Cycling suffered death through denial. Instead of healthy debate about a sport in terminal decline at the hands of drug cheats, cycling shut one eye. From Tommy Simpson to Paul Kimmage to Willi Voets to Christophe Bossons to Marco Pantani and Dr Michele Ferrari (who once succinctly captured the cynicism of the drugs fraternity by explaining that a shot of EPO was the equivalent of a large dose of orange juice) and Festina and Operation Puerta and Floyd Landis and so on, cycling was always touting itself like a new sheriff in a small western town. Everything was just about cleaned up. Safe to come back on to the streets.
Those who questioned Armstrong weren't invited to debate constructively. They were photographed by Armstrong flunkies at press conferences, rung up and abused by Armstrong himself and ostracised by the rest of the timid press pack. TG4 did none of this dark work, of course, but their summer programming creaks heavily with the deadweight of two sports which have outlasted their relevance in the world.

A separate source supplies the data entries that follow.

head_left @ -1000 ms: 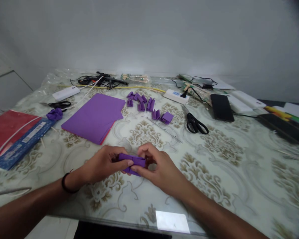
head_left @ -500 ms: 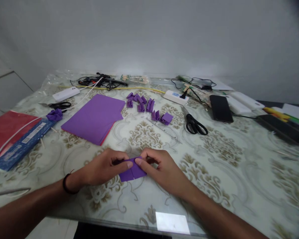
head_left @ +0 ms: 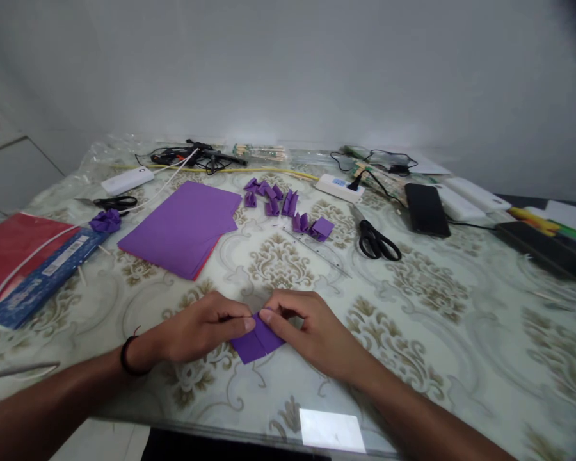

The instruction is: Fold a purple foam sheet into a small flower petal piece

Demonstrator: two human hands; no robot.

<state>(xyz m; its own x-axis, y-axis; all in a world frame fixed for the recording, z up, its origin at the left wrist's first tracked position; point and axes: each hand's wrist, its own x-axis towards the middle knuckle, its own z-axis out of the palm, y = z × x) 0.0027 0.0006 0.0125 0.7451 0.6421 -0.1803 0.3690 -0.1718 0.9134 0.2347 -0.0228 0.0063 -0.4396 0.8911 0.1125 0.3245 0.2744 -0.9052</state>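
Observation:
A small folded piece of purple paper [head_left: 255,342] is pinched between both hands over the near part of the table. My left hand [head_left: 210,328] grips its upper left edge, thumb on top. My right hand [head_left: 303,326] holds the upper right part in the same way, the two thumbs close together. A crease or seam runs down the paper's middle; the fingers hide its far edge. Beyond the hands lie several folded purple paper pieces [head_left: 272,206]. A stack of purple sheets [head_left: 180,227], with red showing beneath, rests to the left.
Black-handled scissors [head_left: 377,243] and a clear ruler [head_left: 317,251] lie past my right hand. A phone [head_left: 426,209] and a white power strip [head_left: 339,187] are farther back. At left are a red and blue packet [head_left: 38,269], crumpled purple paper [head_left: 105,221] and more scissors [head_left: 115,203].
The purple paper has tilted, its lower edge now reaching slightly nearer to me. Both hands keep their pinch, with the thumbs shifted a little.

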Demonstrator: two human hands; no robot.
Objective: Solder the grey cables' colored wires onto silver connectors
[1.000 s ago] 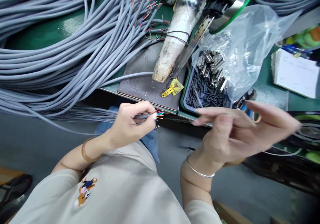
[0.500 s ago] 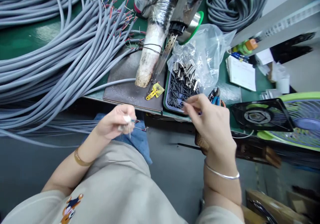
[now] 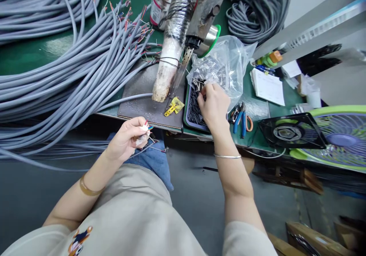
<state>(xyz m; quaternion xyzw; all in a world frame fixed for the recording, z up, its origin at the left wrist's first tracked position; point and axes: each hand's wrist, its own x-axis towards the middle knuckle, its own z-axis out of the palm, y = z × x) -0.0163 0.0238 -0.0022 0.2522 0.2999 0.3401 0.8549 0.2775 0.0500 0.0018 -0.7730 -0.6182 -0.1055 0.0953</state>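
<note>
My left hand is closed in front of my lap around the end of a grey cable; red, blue and green wire tips poke out by the thumb. Something white covers the fingertips. My right hand reaches into the plastic tray at the bench edge, its fingers bent together among the parts. Small black sleeves lie in the front of this tray. Behind them are shiny metal connector shells, mostly hidden by the hand. Whatever the right fingertips pinch is out of sight.
Bundled grey cables cover the left of the bench. A soldering iron and a foil-wrapped duct hang above a brown mat. Right of the tray are pliers, a notepad and a fan.
My right hand has moved left and away from me, from the tray's front corner to over its parts. My left hand has turned slightly, so coloured wire tips now show.
</note>
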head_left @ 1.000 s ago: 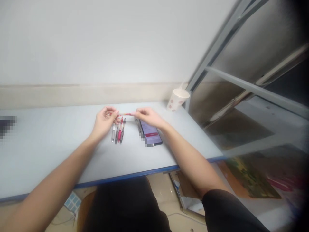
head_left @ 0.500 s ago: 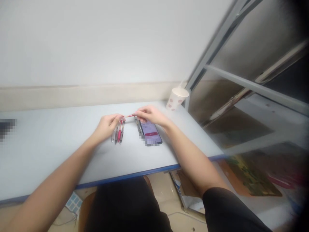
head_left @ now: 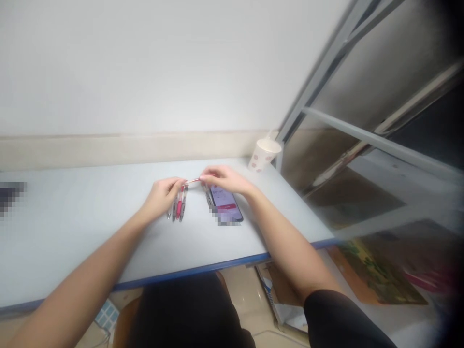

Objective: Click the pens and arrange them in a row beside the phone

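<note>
Over the desk, a slim red-and-pale pen (head_left: 192, 181) spans the gap between my two hands. My left hand (head_left: 162, 195) pinches its left end with thumb and fingertips. Its right end is between the thumb and fingers of my right hand (head_left: 225, 179). Whether the pen is in one piece or two is too small to tell. Beneath my left fingers, several pens lie side by side, among them a red pen (head_left: 179, 209) and a grey pen (head_left: 183, 210). Under my right hand, another grey pen (head_left: 209, 197) lies along the left side of a lit phone (head_left: 227, 207).
A white patterned paper cup (head_left: 265, 155) stands at the desk's back right corner, by a grey metal frame (head_left: 348, 123). The pale desk (head_left: 87, 208) has a blue front edge and backs onto a wall. A dark pixelated object (head_left: 10, 193) is at far left.
The view has tilted up slightly, so the desk and its things appear a little lower. Both hands keep their hold on the pen, and more of the phone's screen shows.
</note>
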Motion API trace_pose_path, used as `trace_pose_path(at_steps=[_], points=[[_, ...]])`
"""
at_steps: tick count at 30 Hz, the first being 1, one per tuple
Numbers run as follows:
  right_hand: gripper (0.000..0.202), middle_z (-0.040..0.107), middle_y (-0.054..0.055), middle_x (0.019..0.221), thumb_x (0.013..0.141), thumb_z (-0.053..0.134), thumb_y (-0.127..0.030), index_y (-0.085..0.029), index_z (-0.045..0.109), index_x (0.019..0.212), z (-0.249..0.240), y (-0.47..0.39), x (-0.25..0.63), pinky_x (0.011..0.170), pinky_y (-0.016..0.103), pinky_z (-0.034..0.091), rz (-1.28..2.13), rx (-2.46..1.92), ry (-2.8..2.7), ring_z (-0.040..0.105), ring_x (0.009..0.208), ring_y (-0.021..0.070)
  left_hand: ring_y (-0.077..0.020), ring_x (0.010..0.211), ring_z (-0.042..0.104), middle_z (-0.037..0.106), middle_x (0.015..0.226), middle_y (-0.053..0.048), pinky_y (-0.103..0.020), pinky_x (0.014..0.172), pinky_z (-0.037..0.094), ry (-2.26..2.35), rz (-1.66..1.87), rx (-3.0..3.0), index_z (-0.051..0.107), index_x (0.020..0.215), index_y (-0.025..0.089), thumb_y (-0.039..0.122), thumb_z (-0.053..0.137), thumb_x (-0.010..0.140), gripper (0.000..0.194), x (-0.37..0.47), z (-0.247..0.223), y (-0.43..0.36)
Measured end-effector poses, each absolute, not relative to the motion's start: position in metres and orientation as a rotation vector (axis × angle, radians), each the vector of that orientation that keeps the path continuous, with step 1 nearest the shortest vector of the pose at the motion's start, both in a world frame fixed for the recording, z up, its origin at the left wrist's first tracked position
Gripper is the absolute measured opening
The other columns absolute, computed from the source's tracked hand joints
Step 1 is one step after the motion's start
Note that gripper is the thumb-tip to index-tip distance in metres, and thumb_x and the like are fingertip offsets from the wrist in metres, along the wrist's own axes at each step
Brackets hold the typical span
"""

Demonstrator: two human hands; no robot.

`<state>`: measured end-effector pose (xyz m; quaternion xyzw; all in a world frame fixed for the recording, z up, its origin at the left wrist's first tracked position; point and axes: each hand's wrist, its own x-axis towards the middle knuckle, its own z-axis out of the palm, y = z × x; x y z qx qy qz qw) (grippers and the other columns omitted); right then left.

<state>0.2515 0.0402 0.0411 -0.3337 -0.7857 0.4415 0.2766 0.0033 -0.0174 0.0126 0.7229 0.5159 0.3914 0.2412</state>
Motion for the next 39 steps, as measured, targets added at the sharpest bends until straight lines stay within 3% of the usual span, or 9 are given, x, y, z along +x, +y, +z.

Isn't it odd how the world changes? There was a time when sports programming was rich and varied and seasonal. Now we merely have whatever the Premier League's off-season permits us to have and two of the sporting events which we always felt would be part of the flavour of the summer pass by dragging their asses through the schedule of an innovative minor channel. There was a time when the GAA was scared stiff of its games being live on television and we accepted the jewels of sports scheduling were just that. The jewels. Wimbledon. The British Open. Le Tour.
We have changed and it is odd indeed that yesterday as the Tour rolled into Paris, hurling was the sporting heartbeat of our nation. RTÉ folk were grinning like Cheshire cats taken to Cork. Time to pool the TG4 resources, abduct the sport, liberate Ní Chuilinn from The Sunday Game and give her all those hours. It would be a start!